To do
Give the entries below again, word for word, and leave out the images.

Data entries

* * *

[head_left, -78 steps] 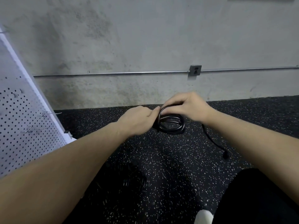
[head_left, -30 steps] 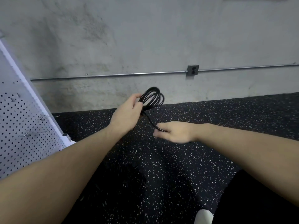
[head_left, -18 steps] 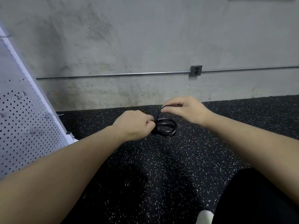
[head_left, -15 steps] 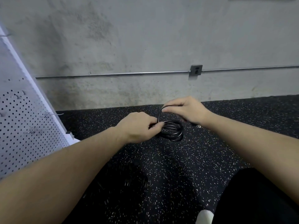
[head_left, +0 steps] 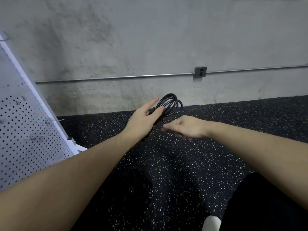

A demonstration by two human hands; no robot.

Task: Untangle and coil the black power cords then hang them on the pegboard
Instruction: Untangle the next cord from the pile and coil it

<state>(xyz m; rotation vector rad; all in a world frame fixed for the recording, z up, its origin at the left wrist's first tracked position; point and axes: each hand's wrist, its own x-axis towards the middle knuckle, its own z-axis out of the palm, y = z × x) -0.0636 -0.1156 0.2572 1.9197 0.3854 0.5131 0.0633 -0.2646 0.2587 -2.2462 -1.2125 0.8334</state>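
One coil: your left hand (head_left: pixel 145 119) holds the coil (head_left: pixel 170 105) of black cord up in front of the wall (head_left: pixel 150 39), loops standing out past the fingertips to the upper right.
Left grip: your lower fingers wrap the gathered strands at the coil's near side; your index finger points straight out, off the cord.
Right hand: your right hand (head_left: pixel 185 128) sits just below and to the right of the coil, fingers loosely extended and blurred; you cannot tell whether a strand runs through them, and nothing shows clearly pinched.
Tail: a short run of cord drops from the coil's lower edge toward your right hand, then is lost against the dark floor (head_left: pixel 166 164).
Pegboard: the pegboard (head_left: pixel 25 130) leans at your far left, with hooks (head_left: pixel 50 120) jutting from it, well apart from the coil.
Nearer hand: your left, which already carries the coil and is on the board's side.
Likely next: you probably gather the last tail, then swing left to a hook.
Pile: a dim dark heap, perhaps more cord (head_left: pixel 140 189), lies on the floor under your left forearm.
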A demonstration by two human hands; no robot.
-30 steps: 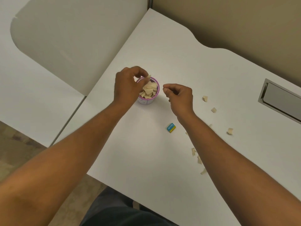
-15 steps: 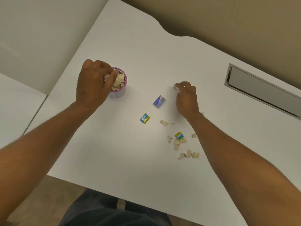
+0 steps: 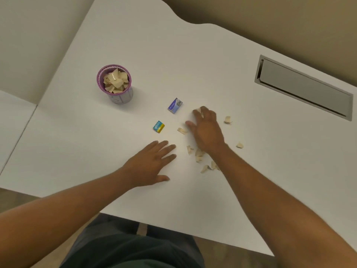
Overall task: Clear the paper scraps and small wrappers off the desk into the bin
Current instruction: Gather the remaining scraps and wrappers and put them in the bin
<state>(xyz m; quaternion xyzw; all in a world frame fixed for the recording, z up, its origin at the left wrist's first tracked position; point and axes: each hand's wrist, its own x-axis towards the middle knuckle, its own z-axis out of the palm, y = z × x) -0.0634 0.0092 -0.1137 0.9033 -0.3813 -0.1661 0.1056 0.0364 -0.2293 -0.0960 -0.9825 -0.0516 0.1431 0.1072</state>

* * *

Solution for this problem
[head_left, -78 steps] 
[head_left, -30 steps] 
[head_left, -18 steps] 
[head_left, -15 steps] 
[head_left, +0 steps] 

A demonstration by two human hands; no robot.

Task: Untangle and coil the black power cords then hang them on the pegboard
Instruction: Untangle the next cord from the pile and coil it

<state>(xyz m; rotation vector rad; all in a world frame fixed for the recording, z up, its origin at the left wrist's first tracked position; point and axes: each hand's wrist, its own x-axis towards the middle knuckle, its own z-axis out of the palm, y = z × x) -0.0636 -0.1156 0.2572 1.9197 0.3854 0.5131 0.0633 -0.2646 0.2587 -2.2462 -1.2125 0.8334</state>
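One coil: your left hand (head_left: pixel 145 119) holds the coil (head_left: pixel 170 105) of black cord up in front of the wall (head_left: pixel 150 39), loops standing out past the fingertips to the upper right.
Left grip: your lower fingers wrap the gathered strands at the coil's near side; your index finger points straight out, off the cord.
Right hand: your right hand (head_left: pixel 185 128) sits just below and to the right of the coil, fingers loosely extended and blurred; you cannot tell whether a strand runs through them, and nothing shows clearly pinched.
Tail: a short run of cord drops from the coil's lower edge toward your right hand, then is lost against the dark floor (head_left: pixel 166 164).
Pegboard: the pegboard (head_left: pixel 25 130) leans at your far left, with hooks (head_left: pixel 50 120) jutting from it, well apart from the coil.
Nearer hand: your left, which already carries the coil and is on the board's side.
Likely next: you probably gather the last tail, then swing left to a hook.
Pile: a dim dark heap, perhaps more cord (head_left: pixel 140 189), lies on the floor under your left forearm.
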A demonstration by two human hands; no robot.
-30 steps: 
-15 steps: 
+0 steps: 
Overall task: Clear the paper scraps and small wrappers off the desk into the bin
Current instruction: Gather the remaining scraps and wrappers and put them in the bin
<state>(xyz m; quaternion xyzw; all in a world frame fixed for the recording, z up, its origin at the left wrist's first tracked position; point and axes: each hand's wrist, its own x-axis towards the middle knuckle, its own z-axis out of the palm, y = z × x) -0.0634 0.0092 -0.1137 0.9033 -0.3813 -0.1661 0.1056 0.0364 -0.2293 -0.0960 -0.9825 -0.0516 0.1431 0.1072</state>

This exercise is now finished, and nothing remains to add.